Both dubstep and grime have their roots in the 'ardkore continuum - that current of dance music that runs from hardcore, into jungle, and into UK garage, which has its roots in UK reggae and soundsystem culture. You can see more about the history and nature of dubstep at the Wikipedia entry.

THE MUSIC- WHAT IT SOUNDS LIKE

Musically there's a lot of variation around the theme of "roughly 138bpm tempo, post garage with swining grooves, dub-infused music". There are deep dark spacey wobblers (Loefah), digi-based steppers (Digital Mystikz), breaks-driven bouncers (Skream), stompy hackers (D1), massively overdriven industrial noisescapes (Vex'd), funky rollers (Boxcutter), and very, very soft, delicate, almost ambient ones (Random Trio, Blackdown). All of these styles have something to recommend them.

Dubstep sounds amazing on monstrous systems, and live is where it most makes sense. Unless you've got a very big system at home, or a sub, you will miss literally half the music. (I suspect the home cinema revolution and the addition of subs as a standard component of PCs was a big influence on dubstep production...)

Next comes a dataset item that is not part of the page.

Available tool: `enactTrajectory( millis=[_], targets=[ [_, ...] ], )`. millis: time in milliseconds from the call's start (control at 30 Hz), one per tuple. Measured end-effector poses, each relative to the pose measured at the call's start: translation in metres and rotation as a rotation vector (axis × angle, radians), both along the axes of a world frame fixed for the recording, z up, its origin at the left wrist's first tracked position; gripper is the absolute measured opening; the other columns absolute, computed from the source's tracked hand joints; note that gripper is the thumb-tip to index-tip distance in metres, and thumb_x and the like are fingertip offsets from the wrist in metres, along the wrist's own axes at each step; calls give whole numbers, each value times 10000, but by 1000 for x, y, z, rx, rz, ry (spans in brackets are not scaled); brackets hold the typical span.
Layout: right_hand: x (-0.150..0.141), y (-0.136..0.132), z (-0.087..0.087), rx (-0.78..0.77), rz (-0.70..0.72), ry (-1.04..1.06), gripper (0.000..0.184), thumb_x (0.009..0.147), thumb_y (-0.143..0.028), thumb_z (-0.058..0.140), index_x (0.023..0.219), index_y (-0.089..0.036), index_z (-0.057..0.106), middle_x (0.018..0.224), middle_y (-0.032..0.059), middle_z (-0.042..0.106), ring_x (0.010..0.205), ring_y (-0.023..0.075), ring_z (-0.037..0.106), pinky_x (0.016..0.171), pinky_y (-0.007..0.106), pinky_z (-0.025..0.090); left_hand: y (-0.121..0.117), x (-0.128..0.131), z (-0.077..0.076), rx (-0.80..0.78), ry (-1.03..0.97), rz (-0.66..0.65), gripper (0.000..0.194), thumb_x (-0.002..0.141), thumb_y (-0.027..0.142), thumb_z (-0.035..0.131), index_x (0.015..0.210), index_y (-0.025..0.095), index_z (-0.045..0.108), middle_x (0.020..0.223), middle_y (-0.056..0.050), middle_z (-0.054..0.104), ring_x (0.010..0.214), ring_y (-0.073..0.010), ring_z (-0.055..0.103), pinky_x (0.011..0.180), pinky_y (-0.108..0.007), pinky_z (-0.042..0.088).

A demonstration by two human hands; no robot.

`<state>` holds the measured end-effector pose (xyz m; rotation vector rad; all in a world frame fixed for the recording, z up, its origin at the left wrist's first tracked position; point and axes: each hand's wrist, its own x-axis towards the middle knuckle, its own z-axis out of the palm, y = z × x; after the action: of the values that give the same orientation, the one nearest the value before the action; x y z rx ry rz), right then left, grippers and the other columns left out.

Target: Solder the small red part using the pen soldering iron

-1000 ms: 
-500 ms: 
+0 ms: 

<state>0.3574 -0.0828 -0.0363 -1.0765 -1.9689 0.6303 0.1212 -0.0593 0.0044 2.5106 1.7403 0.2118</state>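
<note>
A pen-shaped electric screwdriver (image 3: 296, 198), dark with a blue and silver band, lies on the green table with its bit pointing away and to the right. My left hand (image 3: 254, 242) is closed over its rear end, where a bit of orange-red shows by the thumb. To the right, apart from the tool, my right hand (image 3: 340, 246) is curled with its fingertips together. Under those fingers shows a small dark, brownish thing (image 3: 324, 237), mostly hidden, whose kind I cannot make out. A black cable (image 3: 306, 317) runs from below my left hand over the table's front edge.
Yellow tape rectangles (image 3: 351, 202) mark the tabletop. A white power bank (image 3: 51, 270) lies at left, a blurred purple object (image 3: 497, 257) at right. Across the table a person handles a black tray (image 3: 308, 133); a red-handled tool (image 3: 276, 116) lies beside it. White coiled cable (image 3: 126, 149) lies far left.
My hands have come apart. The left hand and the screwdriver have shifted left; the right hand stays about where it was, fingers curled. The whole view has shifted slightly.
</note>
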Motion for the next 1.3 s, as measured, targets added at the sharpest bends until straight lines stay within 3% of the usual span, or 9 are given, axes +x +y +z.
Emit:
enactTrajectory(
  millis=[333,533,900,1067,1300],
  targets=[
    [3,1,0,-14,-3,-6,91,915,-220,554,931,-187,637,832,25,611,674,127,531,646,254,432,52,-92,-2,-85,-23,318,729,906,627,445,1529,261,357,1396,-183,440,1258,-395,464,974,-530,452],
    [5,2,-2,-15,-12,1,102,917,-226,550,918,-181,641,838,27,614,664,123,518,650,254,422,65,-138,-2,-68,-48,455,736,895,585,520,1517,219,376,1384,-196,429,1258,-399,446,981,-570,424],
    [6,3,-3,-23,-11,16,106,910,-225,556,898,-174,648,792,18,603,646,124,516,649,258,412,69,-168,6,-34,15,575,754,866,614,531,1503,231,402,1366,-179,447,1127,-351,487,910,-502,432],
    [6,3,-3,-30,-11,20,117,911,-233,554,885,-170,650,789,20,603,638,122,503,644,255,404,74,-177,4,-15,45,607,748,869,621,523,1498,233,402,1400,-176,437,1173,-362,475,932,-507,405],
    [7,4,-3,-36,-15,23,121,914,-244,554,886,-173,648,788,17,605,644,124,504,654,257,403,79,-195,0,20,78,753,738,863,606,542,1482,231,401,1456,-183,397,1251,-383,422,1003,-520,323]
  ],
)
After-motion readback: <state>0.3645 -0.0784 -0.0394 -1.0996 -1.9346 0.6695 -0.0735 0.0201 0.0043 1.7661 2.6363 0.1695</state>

THE DUBSTEP SCENE AND CROWD

The Breezeblock Dubstep Warz mp3 has interviews with all the main players, and one of the points key producer Loefah makes is that dubstep events aren't about drugs, aren't about MCs being aggressive, and aren't about pulling. Rather, the people just want a big dark room, a fuck off deep soundsystem, and bass weight. It's just about being into the music. Weed is the only drug people really go for. Coke is generally frowned upon as "wasteman" but I expect as ever there's a bit about, though I haven't seen any myself. There's a few pills. Weed is the main drug of choice and not everyone does that.

Above all, in the dubstep scene at this time, the vibe is pure PLUR, pure love vibes, and thus far, if people haven't behaved properly, the crowd politely asks them to sort it out. I don't know how long this will last but right now it is, quite simply, a blessed scene. You may think that's hyperbole, but it's true. This has a lot to do with the attitude of the main producers. Unlike most of the people you meet in the music business, they are, for now at least, very humble, very respectful of others, and utterly intolerant of bad vibes that will spoil their nights. They are also extremely indpendent minded - and clued up. They're not looking to make a quick buck because they know there probably is not one to be made.

THE MUSIC - MIXES TO LISTEN TO

There are tons of mixes around for the uninitiated to check out. In particular there are loads at www.barefiles.com, a south London server which has become a repository for scene's music.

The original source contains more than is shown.